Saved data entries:
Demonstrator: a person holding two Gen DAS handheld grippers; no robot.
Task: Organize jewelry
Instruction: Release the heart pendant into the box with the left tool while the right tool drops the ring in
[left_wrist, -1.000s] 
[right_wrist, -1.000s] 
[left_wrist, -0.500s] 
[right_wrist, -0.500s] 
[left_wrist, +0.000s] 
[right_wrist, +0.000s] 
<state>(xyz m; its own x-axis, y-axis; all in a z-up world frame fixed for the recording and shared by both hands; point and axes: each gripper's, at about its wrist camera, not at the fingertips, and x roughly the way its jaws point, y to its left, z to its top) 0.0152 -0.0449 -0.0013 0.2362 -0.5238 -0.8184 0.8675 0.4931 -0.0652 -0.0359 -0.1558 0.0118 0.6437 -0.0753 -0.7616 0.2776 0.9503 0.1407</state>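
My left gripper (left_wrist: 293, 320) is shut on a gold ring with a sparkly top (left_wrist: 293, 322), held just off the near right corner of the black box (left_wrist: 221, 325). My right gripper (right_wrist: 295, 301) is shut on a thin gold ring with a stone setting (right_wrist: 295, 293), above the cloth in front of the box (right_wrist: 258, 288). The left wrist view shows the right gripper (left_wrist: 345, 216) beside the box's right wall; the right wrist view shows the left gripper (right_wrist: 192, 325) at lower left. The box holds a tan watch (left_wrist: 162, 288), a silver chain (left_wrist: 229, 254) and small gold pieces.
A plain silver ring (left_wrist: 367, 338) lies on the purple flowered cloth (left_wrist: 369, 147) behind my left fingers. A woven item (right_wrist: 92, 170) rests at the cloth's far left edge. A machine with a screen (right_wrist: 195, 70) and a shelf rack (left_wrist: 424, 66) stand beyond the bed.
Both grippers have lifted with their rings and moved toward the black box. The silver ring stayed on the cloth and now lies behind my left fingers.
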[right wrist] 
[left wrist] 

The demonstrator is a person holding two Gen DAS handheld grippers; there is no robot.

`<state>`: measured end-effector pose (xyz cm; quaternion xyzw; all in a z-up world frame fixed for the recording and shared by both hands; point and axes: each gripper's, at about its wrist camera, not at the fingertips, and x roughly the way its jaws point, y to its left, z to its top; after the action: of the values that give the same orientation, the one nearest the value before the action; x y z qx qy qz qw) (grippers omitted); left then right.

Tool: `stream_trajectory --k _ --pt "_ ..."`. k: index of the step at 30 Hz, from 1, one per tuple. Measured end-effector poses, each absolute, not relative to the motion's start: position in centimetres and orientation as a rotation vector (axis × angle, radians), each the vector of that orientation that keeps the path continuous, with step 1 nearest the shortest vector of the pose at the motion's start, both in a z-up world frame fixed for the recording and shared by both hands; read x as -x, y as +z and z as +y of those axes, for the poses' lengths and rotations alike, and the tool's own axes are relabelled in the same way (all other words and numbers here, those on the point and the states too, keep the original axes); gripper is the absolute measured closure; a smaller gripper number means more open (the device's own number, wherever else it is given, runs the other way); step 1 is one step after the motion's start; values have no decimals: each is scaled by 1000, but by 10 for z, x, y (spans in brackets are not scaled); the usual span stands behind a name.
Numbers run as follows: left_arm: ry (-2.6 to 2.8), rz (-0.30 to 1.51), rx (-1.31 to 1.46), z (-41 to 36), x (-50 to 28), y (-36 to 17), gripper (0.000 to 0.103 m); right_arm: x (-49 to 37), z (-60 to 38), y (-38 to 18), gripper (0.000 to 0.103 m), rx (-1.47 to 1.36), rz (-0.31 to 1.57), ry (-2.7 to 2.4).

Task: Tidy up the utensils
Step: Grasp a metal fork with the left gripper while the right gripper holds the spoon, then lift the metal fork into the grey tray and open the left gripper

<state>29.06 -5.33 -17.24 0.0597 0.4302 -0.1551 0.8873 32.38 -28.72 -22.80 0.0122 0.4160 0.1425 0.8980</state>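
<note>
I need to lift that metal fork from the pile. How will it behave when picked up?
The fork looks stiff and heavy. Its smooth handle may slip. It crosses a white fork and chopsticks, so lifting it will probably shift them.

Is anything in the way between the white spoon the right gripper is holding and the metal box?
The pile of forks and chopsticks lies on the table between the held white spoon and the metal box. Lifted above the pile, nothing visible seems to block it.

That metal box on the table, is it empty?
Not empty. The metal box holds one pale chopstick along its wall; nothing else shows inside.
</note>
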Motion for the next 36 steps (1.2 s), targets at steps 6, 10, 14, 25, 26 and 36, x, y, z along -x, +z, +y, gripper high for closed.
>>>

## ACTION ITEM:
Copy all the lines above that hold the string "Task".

## ANSWER:
Task: Organize jewelry
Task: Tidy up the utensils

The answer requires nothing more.